7. Both Wine and Coffee Can Be Blended or Single Vineyard
During Jeff Porter’s tasting at Devoción, he tastes four cups of Colombian coffee, three of which are of single origin. Much like a single vineyard wine, the beans for the coffee originated from a specific site cultivated by a single farmer. This notion reverts to our earlier references to site-specific characteristics. Those characteristics can’t shine if the beans are blended with a batch from a different location or farmer.

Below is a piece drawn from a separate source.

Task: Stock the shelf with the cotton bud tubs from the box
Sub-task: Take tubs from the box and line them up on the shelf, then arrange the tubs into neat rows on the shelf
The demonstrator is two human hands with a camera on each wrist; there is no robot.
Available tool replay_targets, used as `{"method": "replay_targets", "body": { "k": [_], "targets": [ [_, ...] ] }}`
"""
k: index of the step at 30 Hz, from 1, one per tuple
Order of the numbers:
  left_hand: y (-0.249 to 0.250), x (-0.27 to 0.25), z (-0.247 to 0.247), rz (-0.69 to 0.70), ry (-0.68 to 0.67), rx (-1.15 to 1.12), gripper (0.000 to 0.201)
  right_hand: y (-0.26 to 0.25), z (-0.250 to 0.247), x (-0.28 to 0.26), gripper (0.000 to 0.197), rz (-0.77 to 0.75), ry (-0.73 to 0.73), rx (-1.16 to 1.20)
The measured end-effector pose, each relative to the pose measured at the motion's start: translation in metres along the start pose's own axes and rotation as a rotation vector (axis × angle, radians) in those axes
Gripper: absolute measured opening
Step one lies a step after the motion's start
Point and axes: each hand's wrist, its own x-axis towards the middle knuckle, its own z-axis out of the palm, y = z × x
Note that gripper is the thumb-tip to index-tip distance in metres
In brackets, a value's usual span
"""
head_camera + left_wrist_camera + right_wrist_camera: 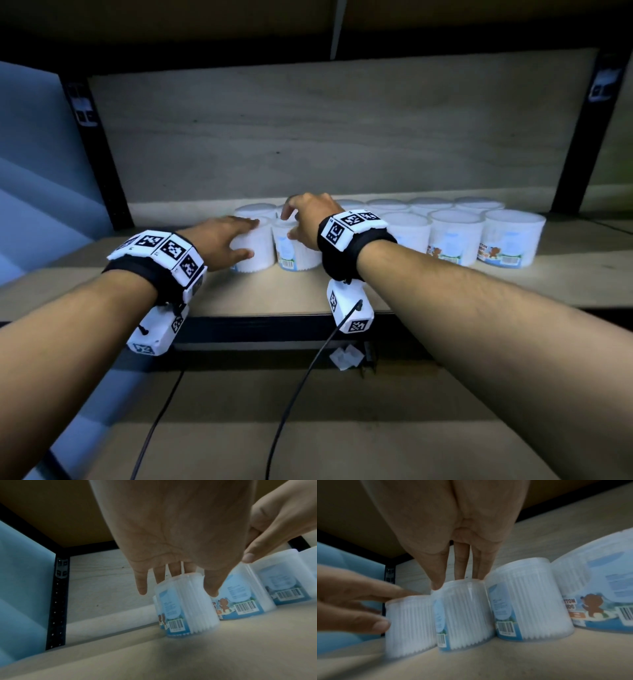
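Observation:
Several white cotton bud tubs with blue bear labels stand in two rows on the shelf board [445,291]. My left hand [253,238] grips the leftmost front tub [260,253] from above, fingers over its lid and thumb on its near side; the left wrist view shows this hand [178,588] round the tub [185,605]. My right hand [289,226] holds the tub beside it [296,255], which touches the first. In the right wrist view the right hand [457,582] has its fingers behind the lid and its thumb on the rim of that tub [464,615].
More tubs [510,236] fill the shelf to the right. The black upright [99,154] and a bare strip of shelf lie left of my left hand. The wooden back panel [308,130] stands close behind. Brown cardboard [342,428] and two cables lie below the shelf edge.

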Motion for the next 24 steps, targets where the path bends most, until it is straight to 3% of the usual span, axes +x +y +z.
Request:
{"method": "replay_targets", "body": {
  "k": [4, 10, 24],
  "targets": [
    [0.005, -0.001, -0.008, 0.041, 0.007, 0.049, 0.068, 0.013, -0.022, -0.007, 0.027, 0.010, 0.007, 0.113],
    [0.043, 0.007, -0.029, 0.161, 0.050, 0.064, 0.062, 0.057, -0.060, -0.023, 0.022, 0.040, -0.010, -0.009],
    [0.217, 0.093, -0.029, 0.430, 0.029, -0.049, 0.060, 0.216, -0.169, -0.080, 0.029, 0.338, -0.098, -0.374]
  ]
}}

Much like blended wines, blended coffee can also express unique attributes. It allows flexibility if one region has too much or too little rainfall. It also allows the creation of a house blend – like a Champagne house’s flagship Brut wine. It’s a calling card, reliable time after time. And as any diehard coffee enthusiast will tell you, messing with a house blend is never a good idea.